__Problem requirements__
Needed from the data below: every line from the one with "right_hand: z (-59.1" up to and including the one with "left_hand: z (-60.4", repeated exactly and with nothing else.

__Dataset excerpt__
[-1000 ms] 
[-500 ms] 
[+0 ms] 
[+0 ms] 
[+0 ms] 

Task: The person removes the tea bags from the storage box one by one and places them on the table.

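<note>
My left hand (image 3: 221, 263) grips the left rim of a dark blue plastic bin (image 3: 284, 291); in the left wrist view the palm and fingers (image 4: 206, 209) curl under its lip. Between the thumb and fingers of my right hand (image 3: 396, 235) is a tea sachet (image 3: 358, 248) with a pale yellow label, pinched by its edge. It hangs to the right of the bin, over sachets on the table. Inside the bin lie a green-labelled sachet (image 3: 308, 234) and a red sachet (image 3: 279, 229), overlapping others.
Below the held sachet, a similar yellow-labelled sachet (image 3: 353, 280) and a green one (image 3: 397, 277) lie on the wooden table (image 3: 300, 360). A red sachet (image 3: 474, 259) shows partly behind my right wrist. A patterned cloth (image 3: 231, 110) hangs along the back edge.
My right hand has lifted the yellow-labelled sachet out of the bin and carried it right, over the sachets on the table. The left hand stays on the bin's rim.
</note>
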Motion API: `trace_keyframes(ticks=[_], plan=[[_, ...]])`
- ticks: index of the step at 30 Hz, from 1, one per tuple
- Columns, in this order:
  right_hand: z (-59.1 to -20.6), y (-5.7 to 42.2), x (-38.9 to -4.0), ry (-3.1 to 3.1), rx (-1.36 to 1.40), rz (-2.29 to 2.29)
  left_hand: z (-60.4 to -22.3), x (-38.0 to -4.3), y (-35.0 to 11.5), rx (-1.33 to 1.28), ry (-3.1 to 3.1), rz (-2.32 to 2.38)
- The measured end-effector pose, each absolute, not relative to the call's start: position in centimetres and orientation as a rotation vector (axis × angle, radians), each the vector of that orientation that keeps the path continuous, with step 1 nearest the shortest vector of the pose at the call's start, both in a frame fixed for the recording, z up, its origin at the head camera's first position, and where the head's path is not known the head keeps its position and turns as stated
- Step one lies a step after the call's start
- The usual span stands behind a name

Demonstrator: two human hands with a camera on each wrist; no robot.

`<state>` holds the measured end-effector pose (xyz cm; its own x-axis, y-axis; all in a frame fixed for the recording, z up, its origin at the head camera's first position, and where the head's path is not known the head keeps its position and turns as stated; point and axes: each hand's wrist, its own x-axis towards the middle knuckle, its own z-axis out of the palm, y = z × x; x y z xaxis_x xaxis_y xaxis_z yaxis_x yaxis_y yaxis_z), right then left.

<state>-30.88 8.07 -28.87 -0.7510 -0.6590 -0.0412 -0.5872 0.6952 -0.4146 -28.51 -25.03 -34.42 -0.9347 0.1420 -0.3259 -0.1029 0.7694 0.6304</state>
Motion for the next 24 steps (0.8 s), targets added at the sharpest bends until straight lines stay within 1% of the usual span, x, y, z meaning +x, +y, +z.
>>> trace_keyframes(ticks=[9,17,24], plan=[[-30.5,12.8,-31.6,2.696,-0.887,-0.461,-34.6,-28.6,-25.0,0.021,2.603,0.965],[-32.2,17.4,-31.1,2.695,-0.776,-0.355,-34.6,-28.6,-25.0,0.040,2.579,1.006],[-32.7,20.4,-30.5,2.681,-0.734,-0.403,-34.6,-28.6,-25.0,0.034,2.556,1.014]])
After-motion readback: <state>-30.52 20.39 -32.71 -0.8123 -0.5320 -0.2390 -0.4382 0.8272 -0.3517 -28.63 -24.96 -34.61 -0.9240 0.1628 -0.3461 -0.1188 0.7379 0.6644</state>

__Task answer__
  right_hand: z (-59.1 to -20.6), y (-5.7 to 42.2), x (-38.9 to -4.0), ry (-3.1 to 3.1), rx (-1.36 to 1.40), rz (-2.29 to 2.29)
  left_hand: z (-60.4 to -22.3), x (-38.0 to -4.3), y (-35.0 to 11.5), rx (-1.33 to 1.28), ry (-3.1 to 3.1), rz (-2.32 to 2.38)

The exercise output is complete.